Extracted data entries

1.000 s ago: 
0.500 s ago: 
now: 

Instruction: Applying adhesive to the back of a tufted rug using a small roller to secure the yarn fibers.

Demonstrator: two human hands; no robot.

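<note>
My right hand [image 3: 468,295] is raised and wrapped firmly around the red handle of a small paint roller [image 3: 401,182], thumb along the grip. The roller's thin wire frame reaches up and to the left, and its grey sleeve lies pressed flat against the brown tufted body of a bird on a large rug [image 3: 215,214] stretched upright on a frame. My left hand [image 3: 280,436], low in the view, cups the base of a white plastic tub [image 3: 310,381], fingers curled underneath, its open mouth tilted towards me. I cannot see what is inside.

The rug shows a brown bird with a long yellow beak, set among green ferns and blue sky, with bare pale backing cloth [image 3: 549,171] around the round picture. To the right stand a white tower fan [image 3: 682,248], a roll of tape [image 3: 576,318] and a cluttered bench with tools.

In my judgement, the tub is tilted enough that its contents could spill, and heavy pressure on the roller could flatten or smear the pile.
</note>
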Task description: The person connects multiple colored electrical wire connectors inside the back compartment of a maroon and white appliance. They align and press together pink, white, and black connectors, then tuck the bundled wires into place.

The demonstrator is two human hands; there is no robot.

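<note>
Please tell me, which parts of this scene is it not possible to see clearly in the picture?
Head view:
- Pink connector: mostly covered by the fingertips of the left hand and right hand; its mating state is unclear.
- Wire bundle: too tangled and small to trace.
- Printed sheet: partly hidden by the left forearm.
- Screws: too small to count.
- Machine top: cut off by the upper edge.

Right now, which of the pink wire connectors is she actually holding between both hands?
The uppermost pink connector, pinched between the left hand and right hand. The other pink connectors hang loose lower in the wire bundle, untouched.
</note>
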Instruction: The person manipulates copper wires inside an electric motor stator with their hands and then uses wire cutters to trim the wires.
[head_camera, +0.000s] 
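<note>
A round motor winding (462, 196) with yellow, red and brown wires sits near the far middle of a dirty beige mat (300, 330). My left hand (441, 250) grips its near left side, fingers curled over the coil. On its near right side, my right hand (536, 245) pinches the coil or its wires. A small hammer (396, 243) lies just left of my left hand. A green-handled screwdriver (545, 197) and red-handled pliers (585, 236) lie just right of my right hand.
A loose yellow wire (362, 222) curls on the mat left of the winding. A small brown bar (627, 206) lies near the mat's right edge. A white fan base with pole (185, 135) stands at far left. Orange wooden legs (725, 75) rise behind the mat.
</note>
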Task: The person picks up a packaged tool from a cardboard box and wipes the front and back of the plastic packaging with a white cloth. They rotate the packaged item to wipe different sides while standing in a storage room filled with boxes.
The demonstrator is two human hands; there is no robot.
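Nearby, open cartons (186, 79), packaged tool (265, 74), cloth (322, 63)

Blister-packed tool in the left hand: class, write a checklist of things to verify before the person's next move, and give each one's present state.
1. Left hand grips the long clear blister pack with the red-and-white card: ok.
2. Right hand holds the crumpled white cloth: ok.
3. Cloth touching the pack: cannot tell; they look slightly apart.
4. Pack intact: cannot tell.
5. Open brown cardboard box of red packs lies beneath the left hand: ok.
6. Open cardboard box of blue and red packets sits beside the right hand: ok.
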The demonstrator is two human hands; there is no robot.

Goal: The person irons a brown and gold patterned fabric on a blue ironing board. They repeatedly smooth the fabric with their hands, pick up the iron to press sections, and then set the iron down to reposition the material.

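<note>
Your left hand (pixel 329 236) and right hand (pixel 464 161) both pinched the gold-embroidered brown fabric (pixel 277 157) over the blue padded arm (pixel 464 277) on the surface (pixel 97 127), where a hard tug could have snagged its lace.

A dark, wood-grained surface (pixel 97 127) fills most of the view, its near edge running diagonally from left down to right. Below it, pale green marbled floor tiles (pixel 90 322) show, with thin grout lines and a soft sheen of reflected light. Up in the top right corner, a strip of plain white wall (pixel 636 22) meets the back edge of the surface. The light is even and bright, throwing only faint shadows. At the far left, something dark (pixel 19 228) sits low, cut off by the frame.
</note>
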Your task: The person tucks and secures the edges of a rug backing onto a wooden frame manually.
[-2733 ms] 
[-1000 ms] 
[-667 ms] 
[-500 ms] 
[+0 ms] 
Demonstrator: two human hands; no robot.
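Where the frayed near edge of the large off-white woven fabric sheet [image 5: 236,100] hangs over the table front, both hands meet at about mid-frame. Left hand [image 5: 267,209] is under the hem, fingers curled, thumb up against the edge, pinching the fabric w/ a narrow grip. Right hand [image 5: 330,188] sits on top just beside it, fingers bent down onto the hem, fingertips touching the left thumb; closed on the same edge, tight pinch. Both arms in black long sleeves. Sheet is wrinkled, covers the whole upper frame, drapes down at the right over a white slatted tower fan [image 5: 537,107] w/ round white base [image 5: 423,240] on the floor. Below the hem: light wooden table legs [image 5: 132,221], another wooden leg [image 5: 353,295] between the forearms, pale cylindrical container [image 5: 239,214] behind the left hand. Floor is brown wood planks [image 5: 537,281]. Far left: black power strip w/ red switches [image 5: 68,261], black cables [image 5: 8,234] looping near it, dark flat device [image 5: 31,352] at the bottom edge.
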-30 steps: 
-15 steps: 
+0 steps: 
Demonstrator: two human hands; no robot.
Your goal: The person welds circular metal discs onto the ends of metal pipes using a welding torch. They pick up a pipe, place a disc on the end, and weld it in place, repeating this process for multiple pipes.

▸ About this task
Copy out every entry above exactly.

▸ Task response
1.000 s ago: 
0.500 s ago: 
now: 

Instruction: Applying adhesive to the back of a tufted rug using a small roller to secure the yarn fibers.

Demonstrator: two human hands; no robot.

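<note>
My right hand [image 3: 468,295] is raised and wrapped firmly around the red handle of a small paint roller [image 3: 401,182], thumb along the grip. The roller's thin wire frame reaches up and to the left, and its grey sleeve lies pressed flat against the brown tufted body of a bird on a large rug [image 3: 215,214] stretched upright on a frame. My left hand [image 3: 280,436], low in the view, cups the base of a white plastic tub [image 3: 310,381], fingers curled underneath, its open mouth tilted towards me. I cannot see what is inside.

The rug shows a brown bird with a long yellow beak, set among green ferns and blue sky, with bare pale backing cloth [image 3: 549,171] around the round picture. To the right stand a white tower fan [image 3: 682,248], a roll of tape [image 3: 576,318] and a cluttered bench with tools.

In my judgement, the tub is tilted enough that its contents could spill, and heavy pressure on the roller could flatten or smear the pile.
</note>
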Task description: The person connects multiple colored electrical wire connectors inside the back compartment of a maroon and white appliance. They align and press together pink, white, and black connectors, then tuck the bundled wires into place.

The demonstrator is two human hands; there is no robot.

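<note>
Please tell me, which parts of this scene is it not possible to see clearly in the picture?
Head view:
- Pink connector: mostly covered by the fingertips of the left hand and right hand; its mating state is unclear.
- Wire bundle: too tangled and small to trace.
- Printed sheet: partly hidden by the left forearm.
- Screws: too small to count.
- Machine top: cut off by the upper edge.

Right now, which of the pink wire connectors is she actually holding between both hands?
The uppermost pink connector, pinched between the left hand and right hand. The other pink connectors hang loose lower in the wire bundle, untouched.
</note>
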Instruction: The person manipulates copper wires inside an electric motor stator with their hands and then uses wire cutters to trim the wires.
[head_camera, +0.000s] 
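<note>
A round motor winding (462, 196) with yellow, red and brown wires sits near the far middle of a dirty beige mat (300, 330). My left hand (441, 250) grips its near left side, fingers curled over the coil. On its near right side, my right hand (536, 245) pinches the coil or its wires. A small hammer (396, 243) lies just left of my left hand. A green-handled screwdriver (545, 197) and red-handled pliers (585, 236) lie just right of my right hand.
A loose yellow wire (362, 222) curls on the mat left of the winding. A small brown bar (627, 206) lies near the mat's right edge. A white fan base with pole (185, 135) stands at far left. Orange wooden legs (725, 75) rise behind the mat.
</note>
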Task: The person picks up a packaged tool from a cardboard box and wipes the front and back of the plastic packaging with a white cloth. They rotate the packaged item to wipe different sides while standing in a storage room filled with boxes.
The demonstrator is two human hands; there is no robot.
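Nearby, open cartons (186, 79), packaged tool (265, 74), cloth (322, 63)

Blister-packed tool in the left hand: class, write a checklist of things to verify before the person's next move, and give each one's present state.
1. Left hand grips the long clear blister pack with the red-and-white card: ok.
2. Right hand holds the crumpled white cloth: ok.
3. Cloth touching the pack: cannot tell; they look slightly apart.
4. Pack intact: cannot tell.
5. Open brown cardboard box of red packs lies beneath the left hand: ok.
6. Open cardboard box of blue and red packets sits beside the right hand: ok.
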The demonstrator is two human hands; there is no robot.

Goal: The person irons a brown and gold patterned fabric on a blue ironing board. They repeatedly smooth the fabric with their hands, pick up the iron to press sections, and then set the iron down to reposition the material.

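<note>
Your left hand (pixel 329 236) and right hand (pixel 464 161) both pinched the gold-embroidered brown fabric (pixel 277 157) over the blue padded arm (pixel 464 277) on the surface (pixel 97 127), where a hard tug could have snagged its lace.

A dark, wood-grained surface (pixel 97 127) fills most of the view, its near edge running diagonally from left down to right. Below it, pale green marbled floor tiles (pixel 90 322) show, with thin grout lines and a soft sheen of reflected light. Up in the top right corner, a strip of plain white wall (pixel 636 22) meets the back edge of the surface. The light is even and bright, throwing only faint shadows. At the far left, something dark (pixel 19 228) sits low, cut off by the frame.
</note>
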Your task: The person tucks and secures the edges of a rug backing onto a wooden frame manually.
[-2733 ms] 
[-1000 ms] 
[-667 ms] 
[-500 ms] 
[+0 ms] 
Demonstrator: two human hands; no robot.
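Where the frayed near edge of the large off-white woven fabric sheet [image 5: 236,100] hangs over the table front, both hands meet at about mid-frame. Left hand [image 5: 267,209] is under the hem, fingers curled, thumb up against the edge, pinching the fabric w/ a narrow grip. Right hand [image 5: 330,188] sits on top just beside it, fingers bent down onto the hem, fingertips touching the left thumb; closed on the same edge, tight pinch. Both arms in black long sleeves. Sheet is wrinkled, covers the whole upper frame, drapes down at the right over a white slatted tower fan [image 5: 537,107] w/ round white base [image 5: 423,240] on the floor. Below the hem: light wooden table legs [image 5: 132,221], another wooden leg [image 5: 353,295] between the forearms, pale cylindrical container [image 5: 239,214] behind the left hand. Floor is brown wood planks [image 5: 537,281]. Far left: black power strip w/ red switches [image 5: 68,261], black cables [image 5: 8,234] looping near it, dark flat device [image 5: 31,352] at the bottom edge.
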-30 steps: 
-15 steps: 
+0 steps: 
Demonstrator: two human hands; no robot.
Your goal: The person welds circular metal discs onto the ends of metal pipes using a welding torch. They pick up a pipe, place a disc on the end, and weld it in place, repeating this process for multiple pipes.

Work on the answer is now done.